§ **PROBLEM TO WORK ON**
Within the data that follows, set down exactly the lines from the one containing "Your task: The" through the one containing "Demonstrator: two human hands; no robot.", both ends included.

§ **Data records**
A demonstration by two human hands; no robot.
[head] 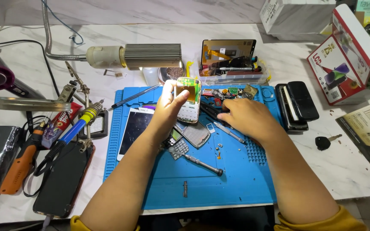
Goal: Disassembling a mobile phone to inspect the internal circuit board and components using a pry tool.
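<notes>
I see my left hand point(168, 107) gripping a small opened keypad phone point(188, 100), held upright above the blue work mat point(219, 188). My right hand point(242, 116) rests palm down on the mat beside it, fingers curled over small parts; I cannot tell whether it grasps any. 1 screwdriver point(202, 163) lies near my left forearm.

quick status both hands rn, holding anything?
Left hand: closed on an opened keypad phone, held up over the blue mat.
Right hand: palm down among small parts on the mat; whether it grips anything cannot be told.
</notes>
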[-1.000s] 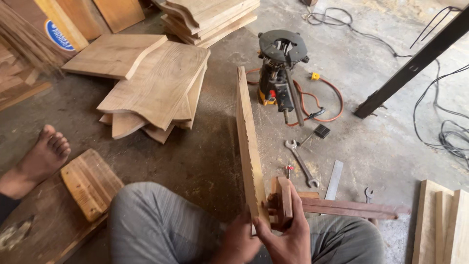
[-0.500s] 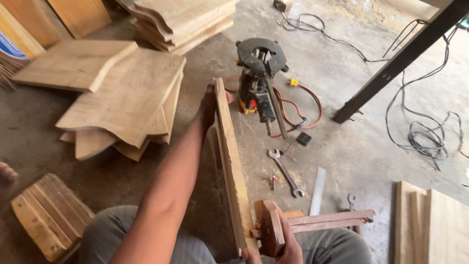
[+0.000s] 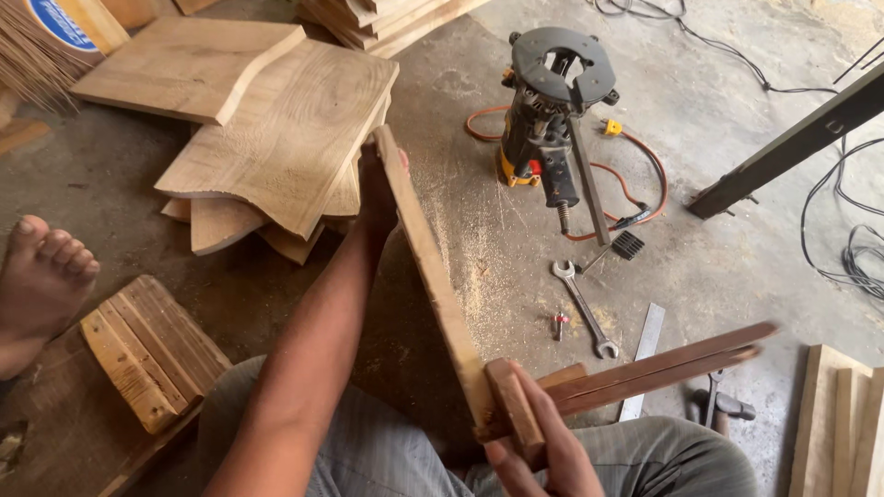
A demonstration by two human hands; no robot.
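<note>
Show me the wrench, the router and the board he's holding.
wrench (image 3: 583,309), head view, middle of its shaft
router (image 3: 543,138), head view, its black motor body
board (image 3: 433,276), head view, its upturned edge

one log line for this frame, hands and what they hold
left hand: grips far end of plank | right hand: holds wooden block against near end | spanner: on floor

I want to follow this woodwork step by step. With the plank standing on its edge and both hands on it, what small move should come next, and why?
Probably slide the wooden marking tool a little along the plank. The left hand steadies the far end of the plank, which stands on edge, and the right hand presses the tool's block against the near end, its long arm sticking out to the right.
</note>
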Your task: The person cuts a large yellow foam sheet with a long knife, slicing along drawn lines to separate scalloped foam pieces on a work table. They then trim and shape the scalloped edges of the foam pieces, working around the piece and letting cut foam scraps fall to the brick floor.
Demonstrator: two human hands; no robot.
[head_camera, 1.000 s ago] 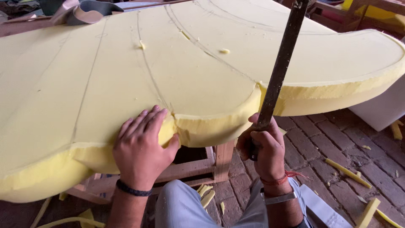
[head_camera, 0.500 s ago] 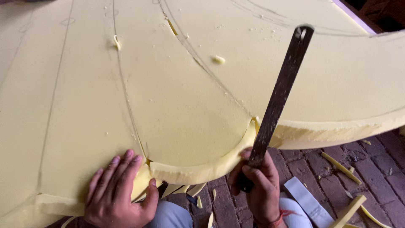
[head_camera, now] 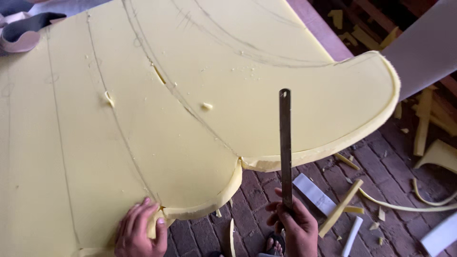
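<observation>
A large sheet of yellow foam (head_camera: 190, 109) fills most of the view, with curved pencil lines drawn across it. My right hand (head_camera: 296, 229) grips a long, thin metal blade (head_camera: 285, 143) held upright beside the foam's cut front edge. Just left of the blade, a narrow strip (head_camera: 216, 200) hangs partly cut from that edge. My left hand (head_camera: 138, 232) presses flat on the foam's near edge, at the left end of the strip.
Yellow foam offcuts (head_camera: 342, 207) and white scraps (head_camera: 314, 192) lie scattered on the brick floor (head_camera: 381, 166) to the right. A grey board (head_camera: 421, 47) leans at the upper right. A dark and white object (head_camera: 24, 31) lies at the foam's far left corner.
The view has swung over the foam, showing more of it and of the floor. The blade now stands clear, right of the notch. My left hand has slid down to the frame's bottom edge.
</observation>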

§ **TASK ANSWER**
Your task: The person cuts a large yellow foam sheet with a long knife, slicing along drawn lines to separate scalloped foam pieces on a work table. They then trim and shape the scalloped edges of the foam pieces, working around the piece and letting cut foam scraps fall to the brick floor.
Demonstrator: two human hands; no robot.

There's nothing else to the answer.